━━ Data records ━━

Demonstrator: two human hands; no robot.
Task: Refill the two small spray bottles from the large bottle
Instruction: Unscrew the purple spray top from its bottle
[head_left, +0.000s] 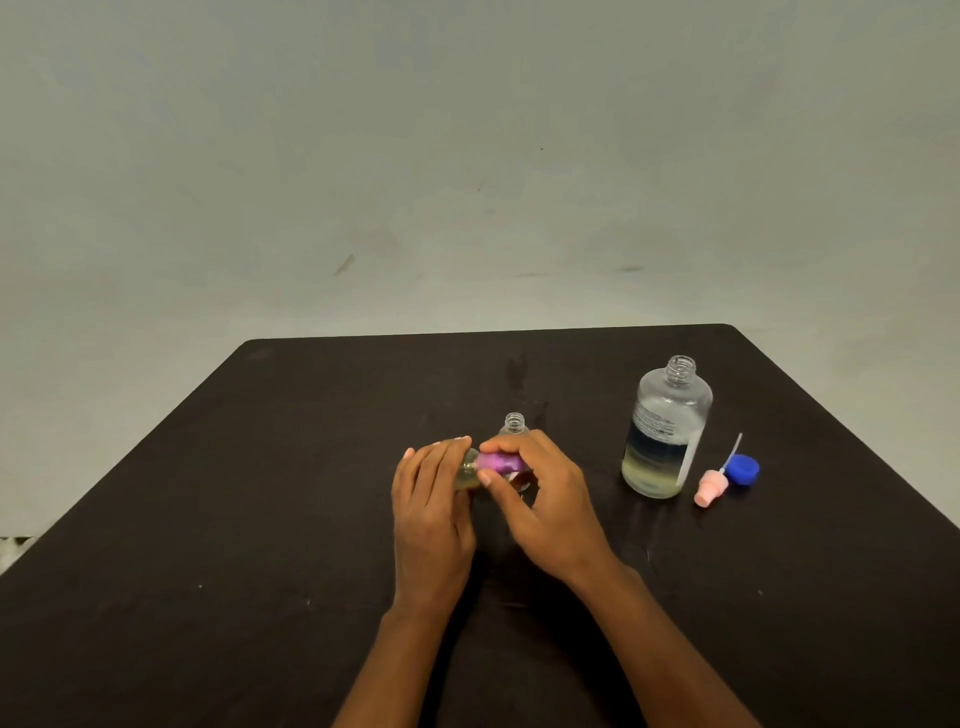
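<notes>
We see left fingers gripping one filled small bottle, right fingers pinching its cap; the second bottle (open, behind) likely awaits refilling

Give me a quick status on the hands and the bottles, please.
Left hand holds small bottle, right hand grips its purple cap. Second small bottle and large bottle uncapped. Pink sprayer, blue cap lie aside, nothing blocking.

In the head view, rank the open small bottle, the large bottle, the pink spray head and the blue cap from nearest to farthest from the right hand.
1. Open small bottle, upright just behind the right hand.
2. Large bottle, off to the hand's right.
3. Pink spray head, lying right of that bottle.
4. Blue cap, just past the spray head.
</notes>
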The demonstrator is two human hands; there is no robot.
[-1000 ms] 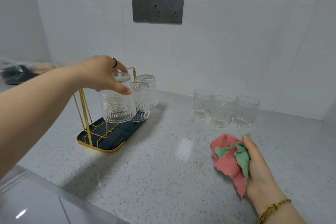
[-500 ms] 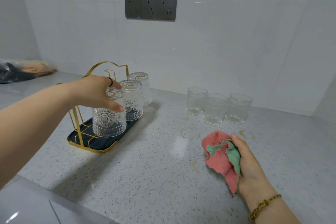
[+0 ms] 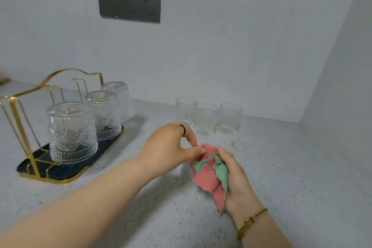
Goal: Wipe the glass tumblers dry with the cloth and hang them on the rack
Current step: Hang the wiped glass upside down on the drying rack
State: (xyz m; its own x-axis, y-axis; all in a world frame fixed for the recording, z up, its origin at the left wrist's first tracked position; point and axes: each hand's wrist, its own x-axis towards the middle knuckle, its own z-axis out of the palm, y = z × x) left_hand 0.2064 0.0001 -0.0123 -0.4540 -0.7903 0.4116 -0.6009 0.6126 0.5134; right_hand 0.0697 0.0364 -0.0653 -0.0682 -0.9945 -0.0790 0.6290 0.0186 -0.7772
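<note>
Since a moment ago the left hand (image 3: 169,147) is being brought from the rack (image 3: 12,99) to the cloth (image 3: 205,177), thumb touching its top edge; whether it is being pinched cannot be told. The crumpled pink-and-green cloth is being gripped by the right hand (image 3: 235,177) over the counter (image 3: 161,217). Three patterned tumblers (image 3: 103,115) are being held upside down on the rack's pegs above a dark tray (image 3: 64,171); three upright tumblers (image 3: 205,121) are standing just behind the hands.

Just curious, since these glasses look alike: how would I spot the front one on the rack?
Look left on the counter for the gold wire rack. Of three hung upside down on it, the front tumbler is the one nearest the camera.
</note>
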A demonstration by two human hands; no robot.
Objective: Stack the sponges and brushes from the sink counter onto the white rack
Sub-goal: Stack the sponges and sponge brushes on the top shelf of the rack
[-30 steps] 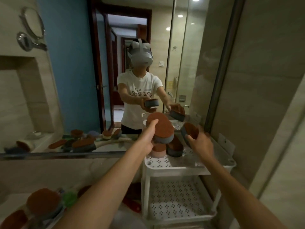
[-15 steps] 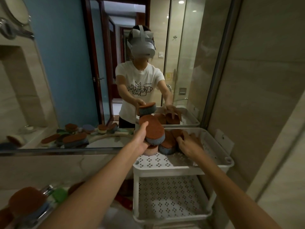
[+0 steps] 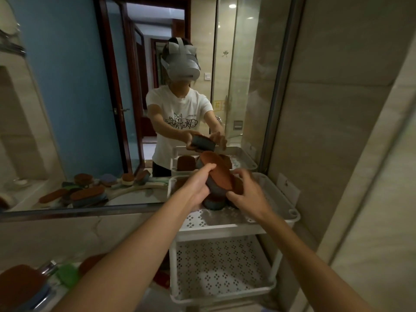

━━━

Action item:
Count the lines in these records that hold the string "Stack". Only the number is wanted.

Reply:
2